What needs to be done ::
Print the first line of the material below and each line after it, exactly as written, ending with the line that contains "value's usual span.".

Information provided ::
-=-=-

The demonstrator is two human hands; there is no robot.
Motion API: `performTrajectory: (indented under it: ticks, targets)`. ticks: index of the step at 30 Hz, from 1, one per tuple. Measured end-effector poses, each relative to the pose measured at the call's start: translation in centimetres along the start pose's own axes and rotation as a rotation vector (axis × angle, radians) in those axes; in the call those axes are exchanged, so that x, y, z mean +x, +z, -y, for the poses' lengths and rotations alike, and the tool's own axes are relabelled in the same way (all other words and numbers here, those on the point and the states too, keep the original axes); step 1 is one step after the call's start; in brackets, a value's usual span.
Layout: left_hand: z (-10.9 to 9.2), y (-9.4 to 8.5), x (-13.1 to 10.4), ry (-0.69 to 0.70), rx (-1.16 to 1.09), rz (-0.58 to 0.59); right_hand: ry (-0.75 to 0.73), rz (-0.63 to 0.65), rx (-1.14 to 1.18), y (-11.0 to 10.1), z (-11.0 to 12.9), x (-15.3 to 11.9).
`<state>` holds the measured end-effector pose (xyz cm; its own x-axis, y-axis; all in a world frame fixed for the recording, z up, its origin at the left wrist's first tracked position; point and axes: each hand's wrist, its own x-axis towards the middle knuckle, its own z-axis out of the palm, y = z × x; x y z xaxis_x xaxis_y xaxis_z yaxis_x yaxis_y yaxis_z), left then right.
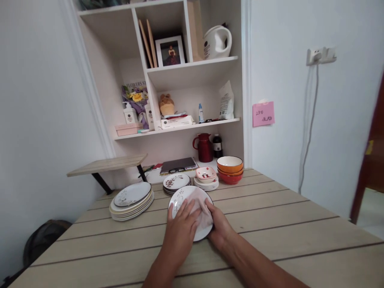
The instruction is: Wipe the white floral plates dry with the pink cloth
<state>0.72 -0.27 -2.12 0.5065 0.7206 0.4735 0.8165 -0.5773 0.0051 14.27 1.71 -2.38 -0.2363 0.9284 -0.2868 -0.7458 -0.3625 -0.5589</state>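
Left hand (181,226): open, palm down, fingers a bit spread over the plate (177,197) and the near-left part of the pale pink cloth (200,200). Right hand (221,226): closed on the plate's right rim, thumb on top against the cloth. Plate is at mid-desk (279,224), just this side of the patterned plate stack (177,182), slightly tilted as far as I can tell.

Hard to see: right fingers mostly hidden under the plate; left palm contact hidden by the hand's own back. Cloth and hands cover much of the plate's pattern. Both forearms cut off at the bottom edge. Dark bag-like object (45,240) at lower left is partly blocked by the desk; can't identify it.
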Motion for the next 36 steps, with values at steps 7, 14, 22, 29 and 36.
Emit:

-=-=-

Your response ::
The demonstrator is two human hands; there is no robot.
Motion API: `performTrajectory: (indented under it: ticks, targets)`. ticks: index of the step at 30 Hz, from 1, one per tuple. Measured end-effector poses, each relative to the pose measured at the call's start: translation in centimetres along the start pose's own axes and rotation as a rotation vector (axis × angle, radians) in those axes; in the call those axes are exchanged, so that x, y, z mean +x, +z, -y, for the poses' lengths and rotations alike, and the tool's own axes are relabelled in the same way (all other words and numbers here, those on the point and the states too, keep the original axes); step 1 is one step after the call's start; in brackets, a value's usual span.

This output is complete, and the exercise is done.